There is a new weapon in the fight against COPD as the U.S. Food and Drug Administration (FDA) has approved Nucala (mepolizumab) for use in adults with COPD, making the U.S. the first country in the world to approve the drug. Regulatory reviews are currently underway in China and Europe.
Nucala manufacturer GSK said in a news release that the drug will be used as an add-on maintenance treatment in adults with inadequately controlled COPD and an eosinophilic phenotype.
The FDA’s approval was based on data from the MATINEE and METREX phase 3 trials, in which mepolizumab showed a clinically meaningful and statistically significant reduction in the annualized rate of moderate to severe exacerbations compared to a placebo. The MATINEE results were released in May 2025.
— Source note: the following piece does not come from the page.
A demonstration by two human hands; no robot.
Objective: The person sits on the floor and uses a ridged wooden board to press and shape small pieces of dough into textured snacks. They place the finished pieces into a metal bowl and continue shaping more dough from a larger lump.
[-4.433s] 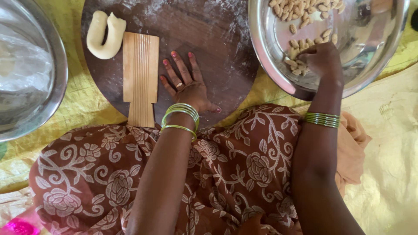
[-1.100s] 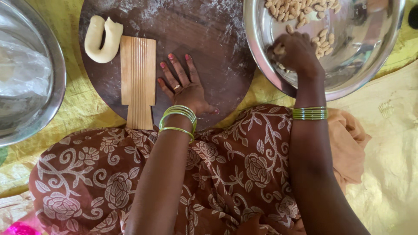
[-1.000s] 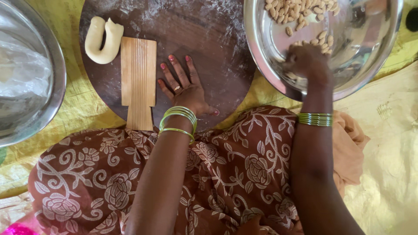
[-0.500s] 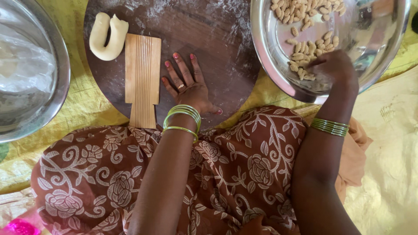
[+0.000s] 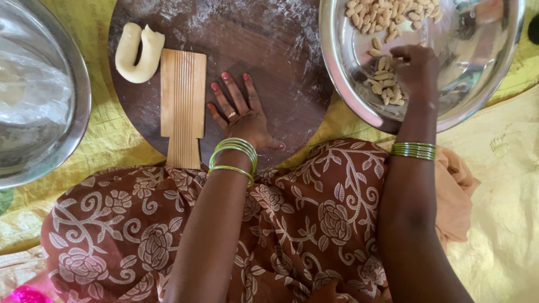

In a pre-defined secondary endpoint in the MATINEE trial, the annualized rate of COPD exacerbations requiring emergency department visits and/or hospitalization was reduced in the mepolizumab group compared to the placebo.
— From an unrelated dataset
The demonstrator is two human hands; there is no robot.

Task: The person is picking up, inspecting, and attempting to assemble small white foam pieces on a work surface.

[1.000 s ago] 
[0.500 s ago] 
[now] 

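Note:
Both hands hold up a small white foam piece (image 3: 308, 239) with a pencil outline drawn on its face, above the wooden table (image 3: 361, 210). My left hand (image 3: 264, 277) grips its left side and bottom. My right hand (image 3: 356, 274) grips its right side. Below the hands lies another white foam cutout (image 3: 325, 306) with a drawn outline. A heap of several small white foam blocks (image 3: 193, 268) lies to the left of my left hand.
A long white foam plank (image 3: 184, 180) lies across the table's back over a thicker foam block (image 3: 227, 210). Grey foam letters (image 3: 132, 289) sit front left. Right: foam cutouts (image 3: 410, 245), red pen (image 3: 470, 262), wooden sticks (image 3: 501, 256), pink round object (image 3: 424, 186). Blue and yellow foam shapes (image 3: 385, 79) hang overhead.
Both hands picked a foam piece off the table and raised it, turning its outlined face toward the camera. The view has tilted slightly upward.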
Mepolizumab is the only approved biologic evaluated in patients with an eosinophilic phenotype and a low blood eosinophil count. Eosinophils are a type of white blood cell that serve as a biomarker for type 2 inflammation and indicate a risk of exacerbation in COPD patients.
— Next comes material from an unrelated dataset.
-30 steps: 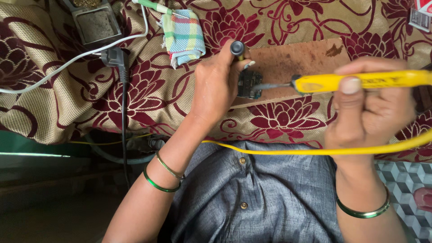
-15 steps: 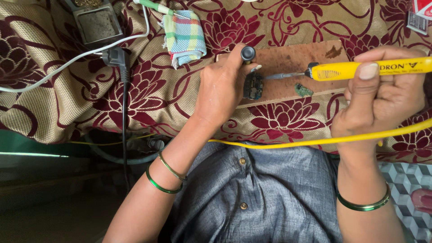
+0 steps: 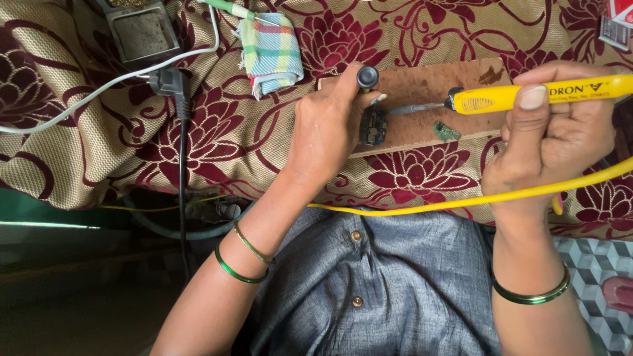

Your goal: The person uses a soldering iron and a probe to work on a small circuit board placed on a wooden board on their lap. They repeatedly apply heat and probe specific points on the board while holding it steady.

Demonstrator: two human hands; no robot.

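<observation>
The left hand [image 3: 330,128] is closed around a short black-capped tool [image 3: 367,77], its fingertips pressing beside a small dark circuit board [image 3: 373,125] that lies on a brown wooden board [image 3: 422,86]. The right hand [image 3: 560,132] is clamped on a yellow soldering iron [image 3: 534,95], held level, its metal tip pointing left and ending just short of the left fingertips, above the circuit board.

Well left of the left-hand grip, a grey tray [image 3: 140,33] sits at the top edge, cut off by the frame. One white cable [image 3: 99,86] and one black plug with its cord [image 3: 173,86] run across the floral cloth [image 3: 99,151] there. Nearer that grip, up and to the left, lies one folded checked rag [image 3: 271,53], with a green-tipped object partly showing above it.

Between the two grips the wooden board is mostly bare, leaving open room around the iron's tip. One small green chip [image 3: 446,130] lies just below the iron. The board's near edge runs just under both hands.

One yellow cord [image 3: 461,198] crosses below the right-hand grip towards the left wrist. The left wrist wears two bangles, the right one. What the left palm covers cannot be seen. At far right, red and white packets are cut off at the corner.
</observation>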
Kaivan Khavandi, MD, PhD, senior vice president and global head of respiratory, immunology and inflammation research and development for GSK, said that the approval of the drug provides an important option for COPD patients.
“Long-term, follow-up studies have demonstrated that exacerbations are the single most important predictor of future risk, with particularly poor outcomes in those requiring hospital visits or admissions,” Dr. Khavandi said. “Today, there is hope for improved care for COPD patients with an eosinophilic phenotype.”